The separation of EPA and DHA in omega-3 supplements marks a significant advancement in nutritional science. It acknowledges that while both are essential, their individual contributions to health are unique and sometimes even competitive.


EPA, with its potent anti-inflammatory properties and cardiovascular benefits, is crucial for addressing issues ‘below the neck’. In contrast, DHA is indispensable for brain health and development, playing a vital role in concerns ‘above the neck’, particularly during the critical stages of pregnancy and early childhood.


This delineation between EPA and DHA underscores the importance of personalized nutrition.
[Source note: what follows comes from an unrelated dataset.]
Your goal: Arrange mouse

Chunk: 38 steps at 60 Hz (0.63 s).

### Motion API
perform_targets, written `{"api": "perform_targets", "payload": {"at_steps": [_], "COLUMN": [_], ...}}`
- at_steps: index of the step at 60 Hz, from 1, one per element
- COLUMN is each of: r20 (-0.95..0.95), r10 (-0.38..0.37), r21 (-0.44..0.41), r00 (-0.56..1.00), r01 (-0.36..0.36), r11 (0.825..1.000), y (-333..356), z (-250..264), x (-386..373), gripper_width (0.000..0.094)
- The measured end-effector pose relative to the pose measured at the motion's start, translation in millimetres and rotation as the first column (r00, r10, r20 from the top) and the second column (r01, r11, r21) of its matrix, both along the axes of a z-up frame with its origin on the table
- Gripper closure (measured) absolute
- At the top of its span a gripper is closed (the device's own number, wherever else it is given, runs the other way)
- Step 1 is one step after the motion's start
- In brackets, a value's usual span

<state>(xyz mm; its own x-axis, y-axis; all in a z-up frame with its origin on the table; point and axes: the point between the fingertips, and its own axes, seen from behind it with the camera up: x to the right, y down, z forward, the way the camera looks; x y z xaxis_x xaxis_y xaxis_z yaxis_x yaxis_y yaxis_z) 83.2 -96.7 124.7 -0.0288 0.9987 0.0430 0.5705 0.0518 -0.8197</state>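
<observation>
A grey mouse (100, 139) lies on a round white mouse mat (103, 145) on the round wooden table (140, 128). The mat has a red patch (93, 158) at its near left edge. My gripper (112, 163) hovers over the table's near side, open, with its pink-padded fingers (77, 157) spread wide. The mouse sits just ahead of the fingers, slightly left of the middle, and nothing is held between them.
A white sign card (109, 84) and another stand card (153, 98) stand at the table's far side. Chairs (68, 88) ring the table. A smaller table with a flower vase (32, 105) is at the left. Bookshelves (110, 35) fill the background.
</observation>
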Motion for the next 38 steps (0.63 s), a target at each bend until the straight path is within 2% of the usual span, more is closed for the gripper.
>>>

As we’ve discussed, tailoring omega-3 intake to meet specific health objectives can lead to more effective outcomes. Whether it’s supporting cardiovascular health, enhancing cognitive functions, or addressing specific developmental needs, the choice of omega-3 type should be as unique as the individual taking it.


The journey to optimal health is personal and ever-evolving. By understanding and embracing the distinct benefits of EPA and DHA and choosing supplements that align with your individual health goals, you are taking a significant step towards a healthier, more vibrant life. Remember, in the world of omega-3s, the right choice can make all the difference.